Figure 4. Probing a trans-membrane pathway for drug access to effector sites within NMDA receptors.

(A) Cartoon illustrates setup used to record on-cell stationary Na⁺ currents from NMDA receptors isolated within the recording electrode containing agonists (Glu and Gly) at pH 8 (blue). After recording basal activity (pre, unshaded) for 5 min, KET (or MEM) is added to the bath at pH 7.2 (grey) or as indicated, and activity is recorded for another 30 min (post, shaded). (B) Top, Currents recorded from WT receptors before (pre) and after equilibration in KET at the indicated concentrations (post). Bottom, time-dependent change in calculated Po along individual recordings obtained with 0 KET (grey) and the indicated KET concentrations (red). (C) Currents recorded after adding KET (1 μM) in the bath at pH 8 (blue) relative to pH 7.2 (grey). (D) Activity from GluN1/GluN2AF636A (yellow) relative to WT (grey) with 10 μM KET. (E) Activity from WT with 1 μM MEM added to the bath at pH 7.2 (grey) relative to pH 8 (blue). (F) Activity from GluN1/GluN2AF636A (yellow) relative to WT (grey) with 1 μM MEM in the bath at pH 7.2.

Figure 5. Probing the inhibitory mechanism of low-dose ketamine.
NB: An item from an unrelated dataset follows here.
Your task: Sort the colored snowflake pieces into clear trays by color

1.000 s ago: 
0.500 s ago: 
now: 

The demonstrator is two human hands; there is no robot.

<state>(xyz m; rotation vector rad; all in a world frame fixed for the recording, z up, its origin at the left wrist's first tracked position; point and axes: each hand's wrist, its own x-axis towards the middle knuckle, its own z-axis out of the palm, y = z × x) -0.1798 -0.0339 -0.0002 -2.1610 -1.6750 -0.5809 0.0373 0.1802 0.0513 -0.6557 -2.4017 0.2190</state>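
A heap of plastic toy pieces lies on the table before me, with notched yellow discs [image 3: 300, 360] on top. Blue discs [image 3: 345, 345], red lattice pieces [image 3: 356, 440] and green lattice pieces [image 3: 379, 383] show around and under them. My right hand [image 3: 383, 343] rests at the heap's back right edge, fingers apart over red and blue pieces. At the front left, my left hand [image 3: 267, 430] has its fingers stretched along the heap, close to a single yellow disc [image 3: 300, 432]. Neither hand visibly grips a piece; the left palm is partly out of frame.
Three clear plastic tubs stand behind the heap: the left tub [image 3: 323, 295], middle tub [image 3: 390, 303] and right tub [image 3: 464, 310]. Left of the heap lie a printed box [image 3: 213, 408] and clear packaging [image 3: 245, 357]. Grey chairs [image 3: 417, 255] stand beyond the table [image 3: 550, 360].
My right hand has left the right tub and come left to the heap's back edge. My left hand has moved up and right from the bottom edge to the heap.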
(A) Cartoon of the setup used to record on-cell stationary Na⁺ currents from NMDA receptors isolated within a membrane patch exposed to agonists (Glu and Gly) and KET, at pH 7.2, and +100 mV. KET can access its binding sites through the open pore, together with Na⁺, and through the pipette-enclosed membrane-patch. (B) Inward Na⁺ currents recorded from individual receptors with the indicated sub-micromolar concentrations of KET. (C) Kinetic model used to fit the sequence of closed and open intervals observed in single-channel recordings includes gating transitions among agonist-bound closed (C1-C5) and open (O) kinetic states that are KET-free (top tier) and KET-bound (bottom tier), respectively. Two glutamate-binding steps initiate the activation of resting (C₀₀ and C₀) receptors, and a KET-binding step connects the two tiers. Six hypothetical models (M_C1-M_C5, and M_B) differ in the kinetic state (C₁-C₅, or O) proposed to allow transition between tiers with highest probability. (D) Schematic of a three-pulse stimulation protocol illustrates the timing and duration of consecutive Glu-KET-Glu applications. Top traces (thin lines) represent the macroscopic current simulated with model M_C5. Bottom traces (thick lines) illustrate whole-cell currents recorded experimentally. (E) Summary of results illustrates the increase in current response to the second glutamate pulse (I_Dt) with time (Dt), as predicted (colored lines) with the models in panel D, and as measured experimentally (circles) with fitted exponential function (grey line).